À Addis-Abeba, en 1963, naît l’Organisation de l’unité africaine (OUA). Le Bembeya Jazz, qui en était à ses débuts, enregistre OUA gagnera. Garde-malade dévouée et infatigable, Myriam Makeba, l’impératrice de la chanson africaine, n’a jamais quitté le chevet de son peuple atteint d’apartheid. « Pata-pata », « Malaika », « Hapo Zamani » et autres trésors nous ont permis à tous de tenir et d’espérer : à Durban, à Soweto, mais aussi à Maputo, à Luanda, à Bissau et ailleurs. La musique accompagne notre vie, célèbre de sa symphonie nos moments de joie et de fête, égrène des notes de deuil pour marquer nos chagrins et nos peines.

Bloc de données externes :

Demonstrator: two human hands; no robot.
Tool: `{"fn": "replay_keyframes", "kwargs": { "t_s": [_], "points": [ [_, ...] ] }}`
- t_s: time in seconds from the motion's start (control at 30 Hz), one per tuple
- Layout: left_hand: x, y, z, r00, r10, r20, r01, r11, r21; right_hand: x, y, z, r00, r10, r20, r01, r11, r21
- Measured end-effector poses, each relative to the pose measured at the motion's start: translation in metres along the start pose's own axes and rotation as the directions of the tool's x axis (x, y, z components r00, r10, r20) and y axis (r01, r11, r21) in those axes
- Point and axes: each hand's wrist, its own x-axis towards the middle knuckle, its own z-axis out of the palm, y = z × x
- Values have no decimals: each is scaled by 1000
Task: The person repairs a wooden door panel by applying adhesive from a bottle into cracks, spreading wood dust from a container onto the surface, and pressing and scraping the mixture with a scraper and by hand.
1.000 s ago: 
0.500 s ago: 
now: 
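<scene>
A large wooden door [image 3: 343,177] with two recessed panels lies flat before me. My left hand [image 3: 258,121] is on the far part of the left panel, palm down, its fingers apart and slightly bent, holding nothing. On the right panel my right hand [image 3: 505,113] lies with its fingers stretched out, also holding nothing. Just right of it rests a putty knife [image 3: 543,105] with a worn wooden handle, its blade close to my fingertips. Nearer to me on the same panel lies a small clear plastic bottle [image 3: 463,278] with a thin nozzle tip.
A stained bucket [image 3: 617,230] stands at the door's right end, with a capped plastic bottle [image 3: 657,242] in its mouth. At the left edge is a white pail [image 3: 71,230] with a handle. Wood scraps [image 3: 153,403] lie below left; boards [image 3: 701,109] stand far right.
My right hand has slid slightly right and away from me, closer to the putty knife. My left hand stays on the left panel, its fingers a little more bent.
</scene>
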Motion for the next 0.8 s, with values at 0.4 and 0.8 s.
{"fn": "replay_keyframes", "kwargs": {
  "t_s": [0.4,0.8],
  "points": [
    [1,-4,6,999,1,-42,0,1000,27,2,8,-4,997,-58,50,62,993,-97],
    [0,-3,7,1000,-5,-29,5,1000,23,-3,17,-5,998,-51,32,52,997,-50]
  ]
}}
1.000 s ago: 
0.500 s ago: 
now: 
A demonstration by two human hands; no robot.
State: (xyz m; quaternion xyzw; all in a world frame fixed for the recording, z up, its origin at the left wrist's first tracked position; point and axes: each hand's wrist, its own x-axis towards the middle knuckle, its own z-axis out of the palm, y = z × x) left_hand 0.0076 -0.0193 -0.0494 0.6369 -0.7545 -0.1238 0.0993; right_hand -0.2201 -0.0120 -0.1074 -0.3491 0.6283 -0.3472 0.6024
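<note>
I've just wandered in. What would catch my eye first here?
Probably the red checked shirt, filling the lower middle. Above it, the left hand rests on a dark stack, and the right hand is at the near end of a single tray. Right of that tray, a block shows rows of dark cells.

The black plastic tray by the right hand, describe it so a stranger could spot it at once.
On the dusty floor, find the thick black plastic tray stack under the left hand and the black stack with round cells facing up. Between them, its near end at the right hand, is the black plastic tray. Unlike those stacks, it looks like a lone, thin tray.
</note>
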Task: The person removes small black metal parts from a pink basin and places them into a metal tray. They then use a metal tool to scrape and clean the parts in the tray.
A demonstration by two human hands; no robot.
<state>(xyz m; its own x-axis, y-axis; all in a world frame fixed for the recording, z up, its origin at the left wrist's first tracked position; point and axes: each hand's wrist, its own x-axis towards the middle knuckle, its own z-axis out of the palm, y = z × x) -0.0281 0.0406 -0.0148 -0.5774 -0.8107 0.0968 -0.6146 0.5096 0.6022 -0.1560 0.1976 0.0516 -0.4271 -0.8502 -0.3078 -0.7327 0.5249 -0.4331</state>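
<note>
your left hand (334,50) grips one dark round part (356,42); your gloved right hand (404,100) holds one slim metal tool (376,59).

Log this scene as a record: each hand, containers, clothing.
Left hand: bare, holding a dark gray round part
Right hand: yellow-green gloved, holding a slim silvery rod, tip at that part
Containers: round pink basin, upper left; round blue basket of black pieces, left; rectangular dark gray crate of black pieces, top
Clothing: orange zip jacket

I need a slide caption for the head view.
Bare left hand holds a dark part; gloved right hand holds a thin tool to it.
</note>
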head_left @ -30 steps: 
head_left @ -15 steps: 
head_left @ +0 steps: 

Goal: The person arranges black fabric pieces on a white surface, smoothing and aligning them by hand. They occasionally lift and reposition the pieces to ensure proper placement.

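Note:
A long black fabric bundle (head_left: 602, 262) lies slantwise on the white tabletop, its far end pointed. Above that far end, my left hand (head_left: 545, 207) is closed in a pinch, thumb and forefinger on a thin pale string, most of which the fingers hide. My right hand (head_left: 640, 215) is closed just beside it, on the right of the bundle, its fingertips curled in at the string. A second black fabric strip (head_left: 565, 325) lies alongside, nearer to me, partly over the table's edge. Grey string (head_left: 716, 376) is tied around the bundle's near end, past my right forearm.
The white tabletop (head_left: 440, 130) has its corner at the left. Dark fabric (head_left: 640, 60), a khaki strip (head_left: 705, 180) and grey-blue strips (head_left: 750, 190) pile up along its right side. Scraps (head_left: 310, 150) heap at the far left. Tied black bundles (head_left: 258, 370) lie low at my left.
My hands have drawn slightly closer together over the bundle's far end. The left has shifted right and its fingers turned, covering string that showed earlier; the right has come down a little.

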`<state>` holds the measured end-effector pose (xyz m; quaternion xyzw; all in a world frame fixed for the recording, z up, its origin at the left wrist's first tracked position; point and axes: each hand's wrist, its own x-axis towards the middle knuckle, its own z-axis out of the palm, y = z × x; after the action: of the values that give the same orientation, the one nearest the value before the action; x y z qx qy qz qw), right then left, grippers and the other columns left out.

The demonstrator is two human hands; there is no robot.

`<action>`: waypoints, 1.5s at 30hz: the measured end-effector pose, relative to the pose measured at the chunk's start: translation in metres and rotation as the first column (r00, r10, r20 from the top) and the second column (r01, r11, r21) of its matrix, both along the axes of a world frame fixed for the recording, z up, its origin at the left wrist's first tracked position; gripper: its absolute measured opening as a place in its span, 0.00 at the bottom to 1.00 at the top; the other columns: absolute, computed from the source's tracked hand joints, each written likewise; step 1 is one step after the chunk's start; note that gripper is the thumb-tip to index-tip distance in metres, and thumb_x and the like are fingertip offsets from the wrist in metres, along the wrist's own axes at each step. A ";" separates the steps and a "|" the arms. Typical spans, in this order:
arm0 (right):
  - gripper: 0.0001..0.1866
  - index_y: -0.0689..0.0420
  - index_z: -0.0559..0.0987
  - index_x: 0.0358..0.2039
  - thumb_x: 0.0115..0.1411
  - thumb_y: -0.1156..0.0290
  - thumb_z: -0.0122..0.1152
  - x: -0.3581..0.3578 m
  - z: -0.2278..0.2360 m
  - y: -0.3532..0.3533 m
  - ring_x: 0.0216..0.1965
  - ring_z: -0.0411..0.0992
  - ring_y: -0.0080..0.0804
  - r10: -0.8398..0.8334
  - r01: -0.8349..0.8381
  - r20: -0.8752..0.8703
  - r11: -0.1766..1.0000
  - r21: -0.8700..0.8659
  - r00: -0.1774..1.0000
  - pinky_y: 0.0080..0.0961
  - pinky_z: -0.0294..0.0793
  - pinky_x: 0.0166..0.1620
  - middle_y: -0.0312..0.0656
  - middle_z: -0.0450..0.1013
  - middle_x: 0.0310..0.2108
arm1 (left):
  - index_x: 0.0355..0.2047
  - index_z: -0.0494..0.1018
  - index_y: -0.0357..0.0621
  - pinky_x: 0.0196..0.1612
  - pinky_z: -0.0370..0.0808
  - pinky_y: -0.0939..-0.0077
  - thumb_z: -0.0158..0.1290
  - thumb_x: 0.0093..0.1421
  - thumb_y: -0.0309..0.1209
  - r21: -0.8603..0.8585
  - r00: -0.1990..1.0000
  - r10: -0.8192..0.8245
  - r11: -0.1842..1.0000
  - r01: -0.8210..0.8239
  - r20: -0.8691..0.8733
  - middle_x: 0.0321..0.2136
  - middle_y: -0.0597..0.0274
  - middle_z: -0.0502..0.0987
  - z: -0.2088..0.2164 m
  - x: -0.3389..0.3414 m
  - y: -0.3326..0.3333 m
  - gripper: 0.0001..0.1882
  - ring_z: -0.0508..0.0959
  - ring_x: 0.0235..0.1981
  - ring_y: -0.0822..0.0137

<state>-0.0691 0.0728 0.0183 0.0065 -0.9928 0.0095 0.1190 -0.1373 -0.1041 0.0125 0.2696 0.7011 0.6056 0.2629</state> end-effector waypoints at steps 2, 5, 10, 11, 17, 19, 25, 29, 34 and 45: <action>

De Laba Sosseh à Johnny Clegg

En 1969, pour échapper aux tueurs de Sékou Touré, j’ai dû, à 22 ans, marcher 150 km pour rejoindre le Sénégal. Où ai-je trouvé la force d’affronter une telle épreuve ? Dans une chanson qui jamais ne quittera ma tête, « Seyni » de Laba Sosseh, mon dieu, à moi ! En 1973 à Man (Côte d’Ivoire), c’est en écoutant « Anowawa » du regretté Ernesto Djédjé que j’ai appris l’assassinat d’Amilcar Cabral. En 1976, à Grenoble, j’ai fait la connaissance de Mohamed Maïga, ce génial journaliste nigérien, ce météore qui aura marqué toute notre génération. Il me fit découvrir un sorcier yoruba du nom de Fela Kuti Ramson qui, en soumettant le jazz à la fulgurance de Xango, a produit ce rituel plein de bruit et de fureur que l’on appelle afrobeat. Eh bien, c’est en écoutant Shakara que j’ai appris l’arrestation de Diallo Telli, cette année-là. L’événement mondial des années 90 fut la libération de Mandela. Avec quelles clefs ouvrit-on les portes de sa prison ? « Nelson Mandela » de Youssou Ndour et « Asimbonanga » de Johnny Clegg, bien sûr.